*Exercise prompt*. When you have gone through the records, report how many lines include "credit", giving the number and nothing more.
· · · ·
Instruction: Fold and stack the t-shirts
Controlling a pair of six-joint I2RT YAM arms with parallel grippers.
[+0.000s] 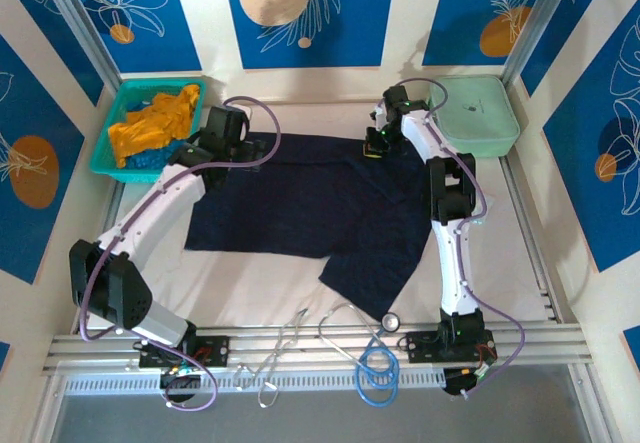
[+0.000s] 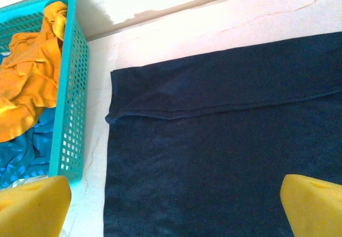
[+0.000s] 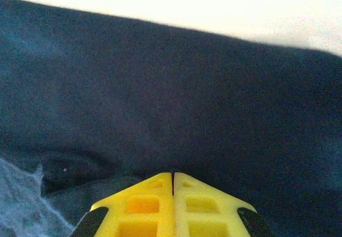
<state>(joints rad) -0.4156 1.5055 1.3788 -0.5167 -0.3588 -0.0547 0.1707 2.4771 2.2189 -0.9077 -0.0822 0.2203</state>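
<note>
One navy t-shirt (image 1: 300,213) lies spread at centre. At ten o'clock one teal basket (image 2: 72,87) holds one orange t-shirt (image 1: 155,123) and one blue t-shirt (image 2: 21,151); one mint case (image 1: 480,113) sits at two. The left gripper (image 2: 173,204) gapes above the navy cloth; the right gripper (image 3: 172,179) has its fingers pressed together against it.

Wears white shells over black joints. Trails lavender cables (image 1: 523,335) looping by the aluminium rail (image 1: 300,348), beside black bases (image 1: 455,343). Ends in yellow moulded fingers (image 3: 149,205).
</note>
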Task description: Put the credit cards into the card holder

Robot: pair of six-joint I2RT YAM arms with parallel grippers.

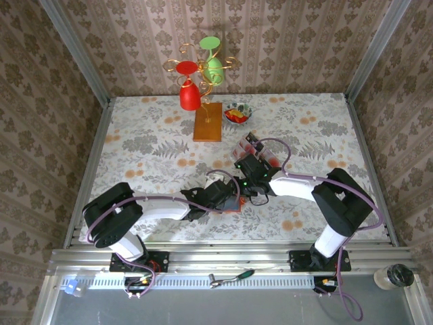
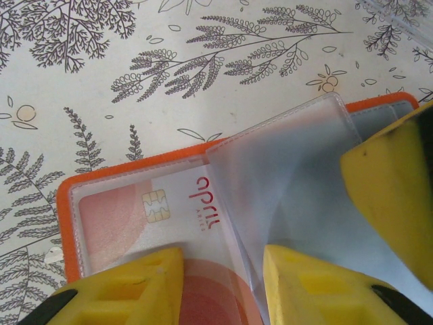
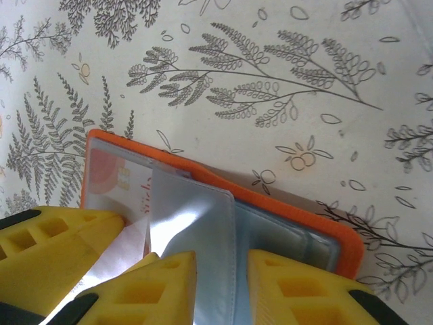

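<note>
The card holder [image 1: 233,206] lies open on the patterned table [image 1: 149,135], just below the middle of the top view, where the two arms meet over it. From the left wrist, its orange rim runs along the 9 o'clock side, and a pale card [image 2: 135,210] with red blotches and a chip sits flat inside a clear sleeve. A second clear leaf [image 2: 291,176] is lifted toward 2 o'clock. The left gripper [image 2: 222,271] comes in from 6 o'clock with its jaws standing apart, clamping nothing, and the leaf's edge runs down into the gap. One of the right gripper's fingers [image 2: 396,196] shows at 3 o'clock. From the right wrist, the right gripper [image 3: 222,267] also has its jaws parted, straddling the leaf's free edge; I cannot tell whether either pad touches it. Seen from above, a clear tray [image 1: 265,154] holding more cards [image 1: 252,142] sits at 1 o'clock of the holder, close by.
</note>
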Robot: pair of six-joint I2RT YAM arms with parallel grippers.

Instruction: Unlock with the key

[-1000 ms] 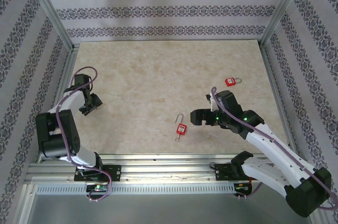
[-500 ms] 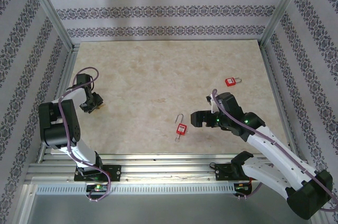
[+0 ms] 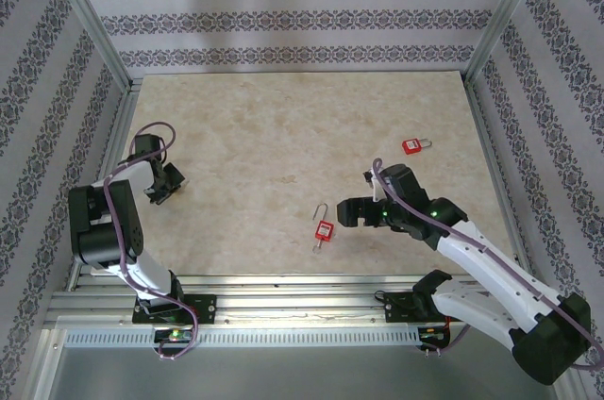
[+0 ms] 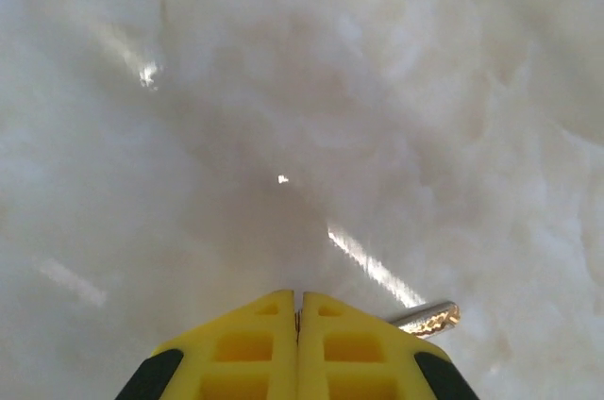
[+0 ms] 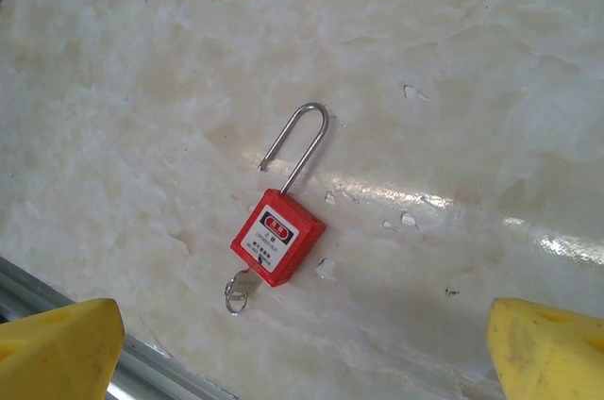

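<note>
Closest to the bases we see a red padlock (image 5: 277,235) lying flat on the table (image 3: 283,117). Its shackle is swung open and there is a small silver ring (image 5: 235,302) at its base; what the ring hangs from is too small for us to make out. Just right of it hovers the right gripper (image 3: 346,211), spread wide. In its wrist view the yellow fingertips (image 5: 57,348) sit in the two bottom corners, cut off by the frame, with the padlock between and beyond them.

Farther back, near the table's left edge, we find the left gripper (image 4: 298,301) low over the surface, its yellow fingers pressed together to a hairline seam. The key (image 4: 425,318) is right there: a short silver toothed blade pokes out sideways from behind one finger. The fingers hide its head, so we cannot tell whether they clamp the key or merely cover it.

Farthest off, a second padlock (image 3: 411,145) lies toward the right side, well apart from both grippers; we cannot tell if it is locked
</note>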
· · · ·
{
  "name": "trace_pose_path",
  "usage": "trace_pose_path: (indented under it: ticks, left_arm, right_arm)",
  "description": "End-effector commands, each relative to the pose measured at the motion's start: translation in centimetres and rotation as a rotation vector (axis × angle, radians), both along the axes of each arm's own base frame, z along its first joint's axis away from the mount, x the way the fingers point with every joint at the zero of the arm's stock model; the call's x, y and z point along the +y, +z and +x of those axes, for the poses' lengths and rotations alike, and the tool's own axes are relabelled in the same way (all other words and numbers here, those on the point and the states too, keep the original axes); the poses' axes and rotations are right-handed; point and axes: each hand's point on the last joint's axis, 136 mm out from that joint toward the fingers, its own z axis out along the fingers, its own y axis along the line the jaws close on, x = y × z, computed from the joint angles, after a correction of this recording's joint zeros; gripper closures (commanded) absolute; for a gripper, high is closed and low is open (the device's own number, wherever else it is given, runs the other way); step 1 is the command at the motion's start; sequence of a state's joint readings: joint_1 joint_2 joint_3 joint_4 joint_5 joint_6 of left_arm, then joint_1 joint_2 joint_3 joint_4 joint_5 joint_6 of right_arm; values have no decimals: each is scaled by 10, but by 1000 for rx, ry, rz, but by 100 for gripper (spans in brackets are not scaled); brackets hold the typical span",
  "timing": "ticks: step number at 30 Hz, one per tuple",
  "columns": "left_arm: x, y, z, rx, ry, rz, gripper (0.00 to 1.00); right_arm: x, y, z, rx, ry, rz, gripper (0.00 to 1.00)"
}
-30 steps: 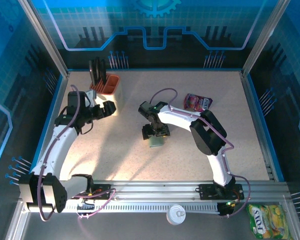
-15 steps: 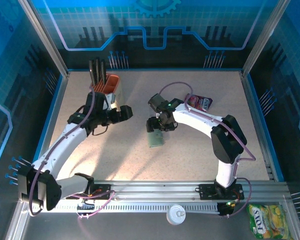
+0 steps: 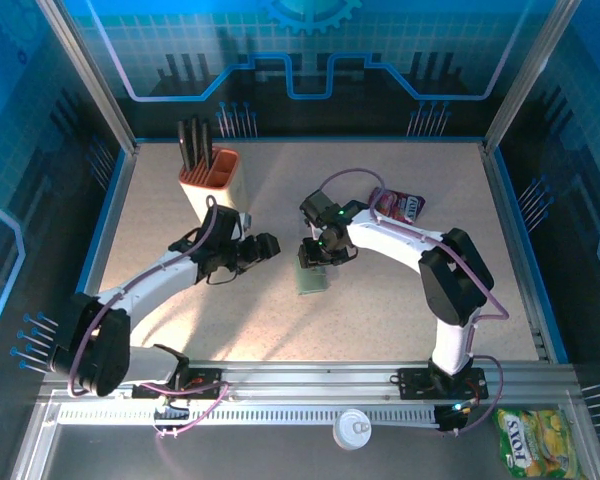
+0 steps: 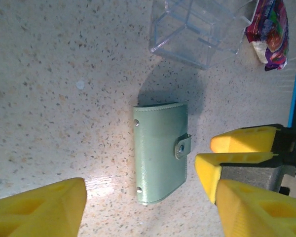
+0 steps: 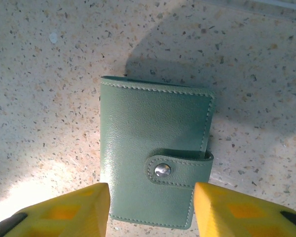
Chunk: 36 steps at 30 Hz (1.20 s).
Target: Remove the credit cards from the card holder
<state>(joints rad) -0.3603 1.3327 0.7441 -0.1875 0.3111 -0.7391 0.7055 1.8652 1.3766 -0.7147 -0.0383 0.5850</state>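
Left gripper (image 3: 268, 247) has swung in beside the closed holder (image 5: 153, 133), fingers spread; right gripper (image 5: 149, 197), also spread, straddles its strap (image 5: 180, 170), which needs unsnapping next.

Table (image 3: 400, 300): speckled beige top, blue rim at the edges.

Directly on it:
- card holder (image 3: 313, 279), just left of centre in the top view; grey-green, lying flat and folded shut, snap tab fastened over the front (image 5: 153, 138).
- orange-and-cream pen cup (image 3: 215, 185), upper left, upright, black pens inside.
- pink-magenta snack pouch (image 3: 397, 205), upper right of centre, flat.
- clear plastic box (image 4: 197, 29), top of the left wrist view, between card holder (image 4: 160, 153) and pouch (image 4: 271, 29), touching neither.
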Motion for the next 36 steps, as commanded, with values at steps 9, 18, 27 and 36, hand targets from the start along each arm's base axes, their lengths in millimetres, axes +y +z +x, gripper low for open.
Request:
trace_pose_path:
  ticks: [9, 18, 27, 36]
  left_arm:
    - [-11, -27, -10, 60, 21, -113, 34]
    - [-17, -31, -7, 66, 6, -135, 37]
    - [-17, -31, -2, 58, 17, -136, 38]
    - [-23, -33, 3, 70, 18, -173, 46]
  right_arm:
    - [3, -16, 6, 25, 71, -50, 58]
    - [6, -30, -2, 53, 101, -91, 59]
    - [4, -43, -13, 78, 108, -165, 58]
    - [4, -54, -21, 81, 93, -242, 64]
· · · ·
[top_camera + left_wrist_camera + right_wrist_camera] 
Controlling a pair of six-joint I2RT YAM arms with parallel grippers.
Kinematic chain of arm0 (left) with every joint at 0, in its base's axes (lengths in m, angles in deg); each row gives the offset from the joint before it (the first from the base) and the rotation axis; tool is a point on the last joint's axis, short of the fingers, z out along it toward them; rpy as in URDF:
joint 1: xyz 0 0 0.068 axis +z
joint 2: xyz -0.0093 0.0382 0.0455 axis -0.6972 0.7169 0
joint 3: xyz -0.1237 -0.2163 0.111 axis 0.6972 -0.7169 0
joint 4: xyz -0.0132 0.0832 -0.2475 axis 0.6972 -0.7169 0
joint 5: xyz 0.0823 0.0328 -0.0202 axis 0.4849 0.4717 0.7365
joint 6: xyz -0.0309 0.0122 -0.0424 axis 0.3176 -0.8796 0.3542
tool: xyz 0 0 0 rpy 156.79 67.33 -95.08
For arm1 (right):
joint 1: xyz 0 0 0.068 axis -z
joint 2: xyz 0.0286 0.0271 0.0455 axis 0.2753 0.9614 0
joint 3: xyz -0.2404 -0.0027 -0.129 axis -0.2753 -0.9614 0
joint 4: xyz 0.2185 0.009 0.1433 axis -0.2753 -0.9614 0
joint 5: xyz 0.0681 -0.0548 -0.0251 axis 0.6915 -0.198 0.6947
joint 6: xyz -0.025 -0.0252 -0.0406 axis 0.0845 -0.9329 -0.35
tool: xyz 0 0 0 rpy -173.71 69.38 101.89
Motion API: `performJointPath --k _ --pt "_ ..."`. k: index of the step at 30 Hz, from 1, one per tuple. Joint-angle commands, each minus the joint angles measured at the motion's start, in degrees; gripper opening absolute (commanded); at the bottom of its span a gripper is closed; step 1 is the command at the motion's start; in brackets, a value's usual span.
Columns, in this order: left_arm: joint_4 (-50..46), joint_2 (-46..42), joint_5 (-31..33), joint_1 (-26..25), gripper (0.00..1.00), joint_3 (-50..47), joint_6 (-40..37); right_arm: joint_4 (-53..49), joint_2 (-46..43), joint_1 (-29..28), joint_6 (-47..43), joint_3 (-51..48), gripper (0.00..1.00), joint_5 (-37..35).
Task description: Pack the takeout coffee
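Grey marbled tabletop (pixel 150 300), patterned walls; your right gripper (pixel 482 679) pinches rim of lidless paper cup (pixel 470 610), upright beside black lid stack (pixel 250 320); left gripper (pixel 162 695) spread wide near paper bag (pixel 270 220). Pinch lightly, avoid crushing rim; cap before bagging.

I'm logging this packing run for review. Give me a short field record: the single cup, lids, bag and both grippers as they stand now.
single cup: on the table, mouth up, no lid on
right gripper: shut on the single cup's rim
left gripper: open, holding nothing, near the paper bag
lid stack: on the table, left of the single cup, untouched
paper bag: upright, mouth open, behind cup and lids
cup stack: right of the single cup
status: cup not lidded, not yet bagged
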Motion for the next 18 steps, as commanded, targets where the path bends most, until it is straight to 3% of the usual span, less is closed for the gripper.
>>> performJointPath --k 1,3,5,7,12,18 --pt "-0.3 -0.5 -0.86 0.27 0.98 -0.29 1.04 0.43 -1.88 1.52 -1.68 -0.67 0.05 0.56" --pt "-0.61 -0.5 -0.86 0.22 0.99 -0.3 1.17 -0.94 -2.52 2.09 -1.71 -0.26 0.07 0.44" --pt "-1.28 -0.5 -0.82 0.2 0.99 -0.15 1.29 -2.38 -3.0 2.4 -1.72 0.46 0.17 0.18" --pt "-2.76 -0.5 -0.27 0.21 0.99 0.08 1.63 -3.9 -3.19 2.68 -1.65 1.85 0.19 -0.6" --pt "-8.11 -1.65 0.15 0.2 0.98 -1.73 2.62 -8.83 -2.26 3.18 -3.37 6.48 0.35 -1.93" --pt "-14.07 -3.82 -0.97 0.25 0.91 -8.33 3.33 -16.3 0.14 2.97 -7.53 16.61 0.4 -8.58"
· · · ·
*Solution to this problem*. 2